This Amendment No. 2 (the “Final Amendment”) to the Transaction Statement on Schedule 13E-3 (as amended, the “Transaction Statement”) is being filed with the U.S. Securities and Exchange Commission (the “SEC”) pursuant to Section 13(e) of the Securities Exchange Act of 1934, as amended (the “Exchange Act”), jointly by the following persons (each, a “Filing Person,” and collectively, the “Filing Persons”): (1) Freeline Therapeutics Holdings plc, a public limited company incorporated in England and Wales (the “Company”), (2) Bidco 1354 Limited, a company incorporated in England and Wales (“Bidco”), (3) Syncona Portfolio Limited, a company incorporated in England and Wales (“Syncona Portfolio”), (4) Syncona Limited, a registered, closed-ended investment company incorporated as a limited company in Guernsey, (5) Syncona Holdings Limited, a private limited company incorporated in Guernsey, (6) Syncona Investment Management Limited, a private limited company organized under the laws of England and Wales, (7) Dr. Christopher Hollowood and (8) Mr. Roel Bulthuis.

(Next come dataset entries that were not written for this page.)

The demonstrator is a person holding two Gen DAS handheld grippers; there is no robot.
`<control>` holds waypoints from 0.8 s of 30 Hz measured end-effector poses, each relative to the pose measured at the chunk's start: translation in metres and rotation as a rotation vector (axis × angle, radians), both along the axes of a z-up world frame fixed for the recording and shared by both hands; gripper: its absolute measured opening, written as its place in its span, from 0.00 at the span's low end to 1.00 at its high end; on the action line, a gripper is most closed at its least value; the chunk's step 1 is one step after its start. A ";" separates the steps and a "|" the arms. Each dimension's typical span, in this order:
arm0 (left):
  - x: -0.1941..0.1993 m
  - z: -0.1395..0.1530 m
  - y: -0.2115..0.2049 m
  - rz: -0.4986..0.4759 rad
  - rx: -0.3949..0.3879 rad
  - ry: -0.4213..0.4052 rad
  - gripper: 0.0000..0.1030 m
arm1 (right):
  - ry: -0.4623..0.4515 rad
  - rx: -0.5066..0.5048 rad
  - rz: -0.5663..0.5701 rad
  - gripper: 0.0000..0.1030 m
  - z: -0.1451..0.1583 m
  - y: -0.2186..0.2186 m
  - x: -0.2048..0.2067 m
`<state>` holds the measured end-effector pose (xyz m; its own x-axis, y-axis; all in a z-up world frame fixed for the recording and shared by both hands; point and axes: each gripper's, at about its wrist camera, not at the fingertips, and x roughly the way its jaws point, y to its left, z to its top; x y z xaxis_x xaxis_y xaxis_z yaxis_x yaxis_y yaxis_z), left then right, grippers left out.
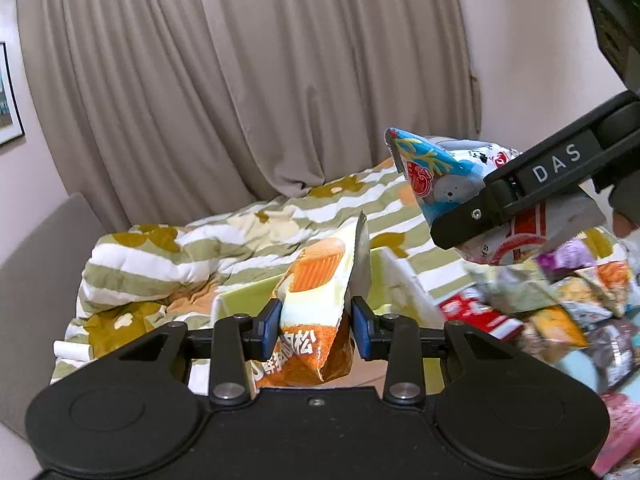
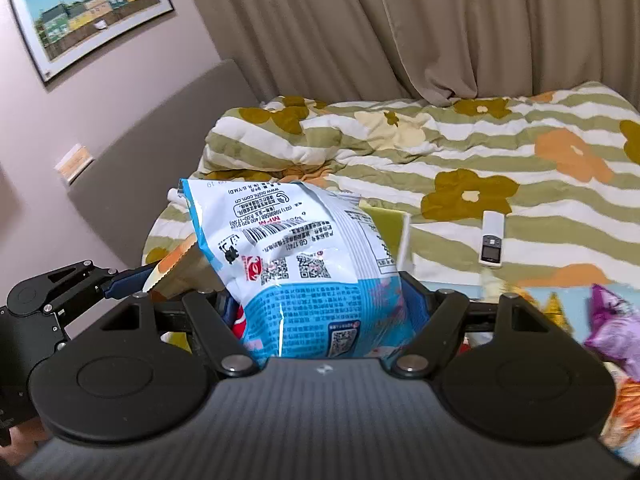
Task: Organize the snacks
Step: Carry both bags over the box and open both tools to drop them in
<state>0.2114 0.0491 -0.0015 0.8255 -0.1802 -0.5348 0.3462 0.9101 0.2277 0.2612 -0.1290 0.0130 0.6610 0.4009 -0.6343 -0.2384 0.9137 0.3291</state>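
Note:
My left gripper (image 1: 316,326) is shut on an orange and white cake snack packet (image 1: 316,280) and holds it upright above the bed. My right gripper (image 2: 320,312) is shut on a blue and white chip bag (image 2: 304,256), held in the air. In the left wrist view the same bag (image 1: 432,172) hangs at upper right, clamped by the right gripper. A pile of mixed snack packets (image 1: 560,304) lies at the right. The left gripper and its packet tip (image 2: 172,264) show at the left of the right wrist view.
A green and white box (image 1: 240,296) stands on the striped floral quilt (image 2: 440,152) just beyond both packets. A white remote (image 2: 491,243) lies on the quilt. Purple and orange packets (image 2: 612,328) lie at the right. Curtains and a grey headboard stand behind.

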 end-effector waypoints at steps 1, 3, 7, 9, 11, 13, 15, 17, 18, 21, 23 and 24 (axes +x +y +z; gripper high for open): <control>0.011 -0.003 0.008 -0.002 -0.004 0.011 0.39 | 0.009 0.004 -0.013 0.87 -0.004 0.009 0.008; 0.031 -0.012 0.018 -0.009 -0.007 0.033 0.39 | 0.022 -0.002 -0.044 0.87 -0.013 0.024 0.021; 0.064 -0.029 0.028 -0.025 0.008 0.057 0.39 | 0.060 -0.008 -0.110 0.87 -0.031 0.043 0.045; 0.081 -0.039 0.028 -0.033 0.021 0.072 0.39 | 0.079 -0.013 -0.137 0.87 -0.040 0.046 0.055; 0.095 -0.049 0.029 -0.039 0.030 0.085 0.40 | 0.091 -0.029 -0.162 0.87 -0.047 0.049 0.063; 0.106 -0.059 0.027 -0.035 0.045 0.108 0.45 | 0.103 -0.042 -0.178 0.87 -0.053 0.049 0.068; 0.112 -0.068 0.026 -0.035 0.046 0.127 0.77 | 0.113 -0.045 -0.184 0.87 -0.057 0.050 0.073; 0.110 -0.071 0.028 -0.029 0.031 0.130 0.96 | 0.122 -0.045 -0.181 0.87 -0.060 0.049 0.076; 0.106 -0.071 0.031 -0.032 0.020 0.118 0.96 | 0.124 -0.044 -0.173 0.87 -0.062 0.048 0.078; 0.097 -0.071 0.031 -0.009 0.045 0.125 0.96 | 0.135 -0.035 -0.150 0.87 -0.065 0.047 0.084; 0.088 -0.068 0.034 0.020 0.040 0.137 0.96 | 0.137 -0.030 -0.130 0.87 -0.067 0.048 0.088; 0.085 -0.067 0.036 0.029 0.033 0.144 0.96 | 0.141 -0.028 -0.122 0.87 -0.067 0.048 0.089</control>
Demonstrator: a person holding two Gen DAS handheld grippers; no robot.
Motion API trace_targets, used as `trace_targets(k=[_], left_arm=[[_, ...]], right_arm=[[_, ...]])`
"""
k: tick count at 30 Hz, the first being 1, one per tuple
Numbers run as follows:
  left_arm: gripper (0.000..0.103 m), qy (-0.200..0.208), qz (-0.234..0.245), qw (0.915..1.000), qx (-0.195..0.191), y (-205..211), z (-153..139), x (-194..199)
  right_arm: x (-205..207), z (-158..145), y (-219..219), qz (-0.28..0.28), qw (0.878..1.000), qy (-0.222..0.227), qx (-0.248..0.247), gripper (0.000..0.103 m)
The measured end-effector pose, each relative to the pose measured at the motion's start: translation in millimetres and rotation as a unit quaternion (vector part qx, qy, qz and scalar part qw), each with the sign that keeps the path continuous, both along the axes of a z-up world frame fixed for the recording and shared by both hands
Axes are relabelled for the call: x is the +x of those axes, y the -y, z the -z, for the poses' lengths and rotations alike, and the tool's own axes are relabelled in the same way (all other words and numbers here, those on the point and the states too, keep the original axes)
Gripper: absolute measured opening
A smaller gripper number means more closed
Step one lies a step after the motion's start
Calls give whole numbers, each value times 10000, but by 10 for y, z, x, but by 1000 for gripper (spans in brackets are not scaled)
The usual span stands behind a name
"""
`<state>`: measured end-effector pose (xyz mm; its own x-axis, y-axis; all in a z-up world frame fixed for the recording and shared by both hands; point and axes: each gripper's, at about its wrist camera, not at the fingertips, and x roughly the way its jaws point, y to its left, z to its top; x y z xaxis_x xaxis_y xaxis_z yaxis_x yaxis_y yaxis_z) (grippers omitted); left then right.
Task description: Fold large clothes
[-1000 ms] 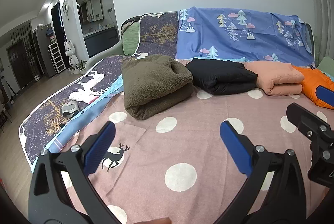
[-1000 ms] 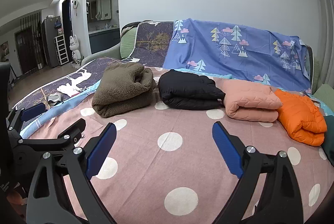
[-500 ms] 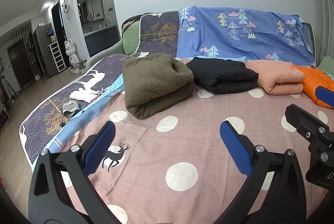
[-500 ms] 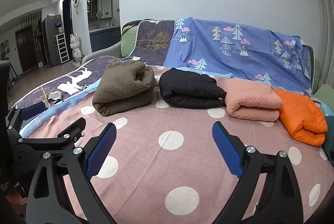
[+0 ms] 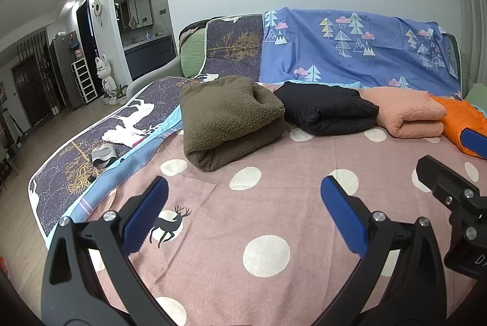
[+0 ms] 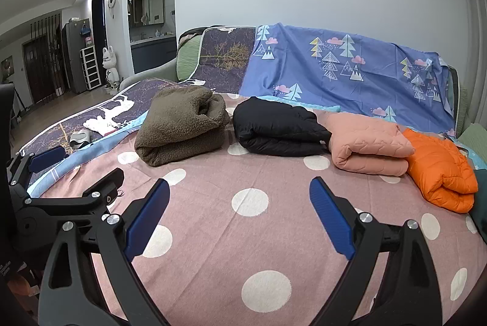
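Several folded garments lie in a row at the back of the pink polka-dot bedspread (image 5: 274, 204): a brown fleece (image 5: 228, 119), a black jacket (image 5: 325, 110), a peach quilted one (image 5: 408, 113) and an orange puffer (image 6: 441, 171). The same brown fleece (image 6: 182, 125), black jacket (image 6: 277, 125) and peach one (image 6: 368, 143) show in the right wrist view. My left gripper (image 5: 243, 204) is open and empty above the spread. My right gripper (image 6: 240, 204) is open and empty beside it, also in front of the row.
A blue tree-print sheet (image 5: 350, 46) covers the backrest. A dark deer-print cover (image 5: 91, 155) at the left holds a small white cloth (image 5: 121, 136) and a grey object (image 5: 103, 155). The bed's left edge drops to a wooden floor (image 5: 36, 143).
Both grippers stay open and nearly still. The view has drifted very slightly; the garments have not moved.
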<state>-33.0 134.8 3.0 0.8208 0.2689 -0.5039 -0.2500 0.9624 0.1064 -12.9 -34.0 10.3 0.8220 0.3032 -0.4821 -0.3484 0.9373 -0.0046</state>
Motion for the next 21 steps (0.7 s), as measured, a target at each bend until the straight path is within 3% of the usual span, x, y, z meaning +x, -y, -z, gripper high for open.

This Transaction Statement relates to the Implementation Agreement, dated November 22, 2023, between the Company and Bidco (the “Implementation Agreement”), pursuant to which Bidco agreed to acquire the entire issued and to be issued share capital of the Company (other than the Excluded Shares) for $0.433333 in cash per ordinary share, equivalent to $6.50 in cash per American Depositary Share (“ADS”). Under the terms of the Implementation Agreement, the acquisition (the “Acquisition”) would be implemented by means of a scheme of arrangement under Part 26 of the UK Companies Act 2006 between the Company and Scheme Shareholders (the “Scheme”).

This Final Amendment is being filed pursuant to Rule 13e-3(d) under the Exchange Act to report the results and other relevant information of the transaction that is the subject of the Transaction Statement.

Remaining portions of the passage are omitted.